- [DESCRIPTION OF THE TASK]
When you copy the data, keep every word exactly as it is and leave the pictures out.
Segment Start: GIVEN INFORMATION
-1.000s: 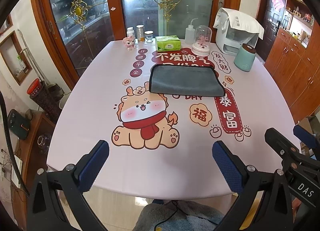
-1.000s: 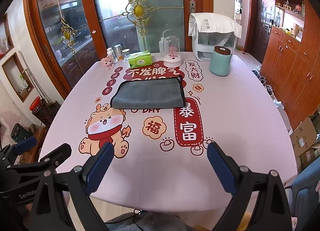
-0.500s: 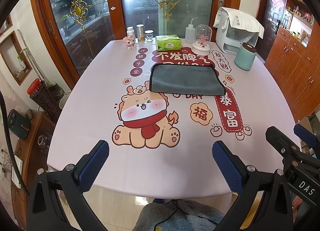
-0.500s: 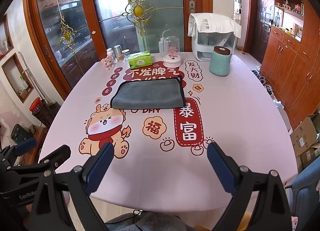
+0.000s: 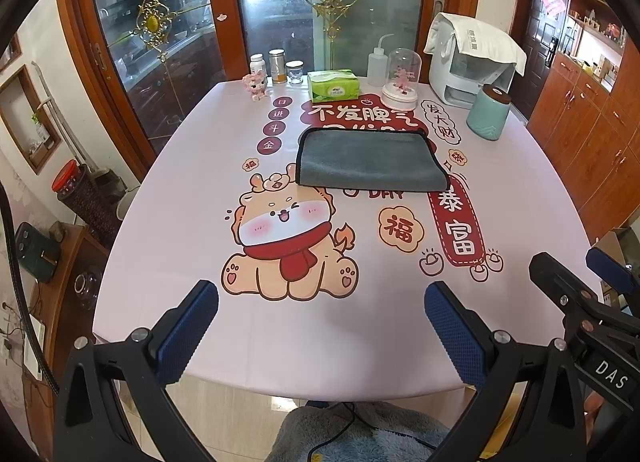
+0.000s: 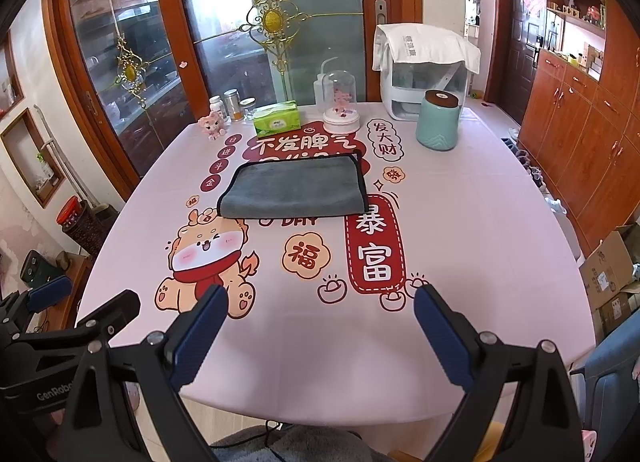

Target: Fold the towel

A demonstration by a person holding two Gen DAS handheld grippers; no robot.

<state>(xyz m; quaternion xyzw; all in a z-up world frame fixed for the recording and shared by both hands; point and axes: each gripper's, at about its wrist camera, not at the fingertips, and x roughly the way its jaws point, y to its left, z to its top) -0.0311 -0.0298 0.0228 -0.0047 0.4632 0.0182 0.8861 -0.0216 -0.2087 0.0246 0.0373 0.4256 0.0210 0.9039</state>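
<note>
Towel [image 5: 370, 160] looks soft, light and limp, likely to sag unless pinched at a corner or hemmed edge. Nearest, the left gripper [image 5: 320, 326] and right gripper [image 6: 318, 332] hover with jaws apart, empty, over the counter [image 5: 180, 222] edge. Well beyond, toward 12 o'clock, the grey towel lies flat, already doubled, mid-counter.

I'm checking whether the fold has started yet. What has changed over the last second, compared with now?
Almost nothing. The left claw eased very slightly toward the table; the right claw kept its place. Both stay open, holding nothing. The grey towel lies untouched in the same spot on the tablecloth.
</note>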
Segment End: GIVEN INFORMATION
- [RESPONSE]
-1.000s: 
-1.000s: 
-0.500s: 
-0.500s: 
+0.000s: 
+0.000s: 

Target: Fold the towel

A demonstration by a person holding two Gen DAS handheld grippers; no robot.

<state>(xyz m; quaternion xyzw; all in a z-up world frame fixed for the recording and shared by both hands; point and axes: each gripper's, at about its wrist camera, not at the fingertips, and x roughly the way its jaws point, y to its left, z to its top) -0.0311 -0.0298 0.0228 -0.0047 0.4632 0.0182 0.8861 -0.0216 -0.2087 0.0246 0.0373 0.4256 0.0210 0.9039</state>
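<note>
Towel [image 5: 370, 160] looks soft, light and limp, likely to sag unless pinched at a corner or hemmed edge. Nearest, the left gripper [image 5: 320, 326] and right gripper [image 6: 318, 332] hover with jaws apart, empty, over the counter [image 5: 180, 222] edge. Well beyond, toward 12 o'clock, the grey towel lies flat, already doubled, mid-counter.

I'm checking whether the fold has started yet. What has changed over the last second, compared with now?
Almost nothing. The left claw eased very slightly toward the table; the right claw kept its place. Both stay open, holding nothing. The grey towel lies untouched in the same spot on the tablecloth.
</note>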

The complete answer has been presented.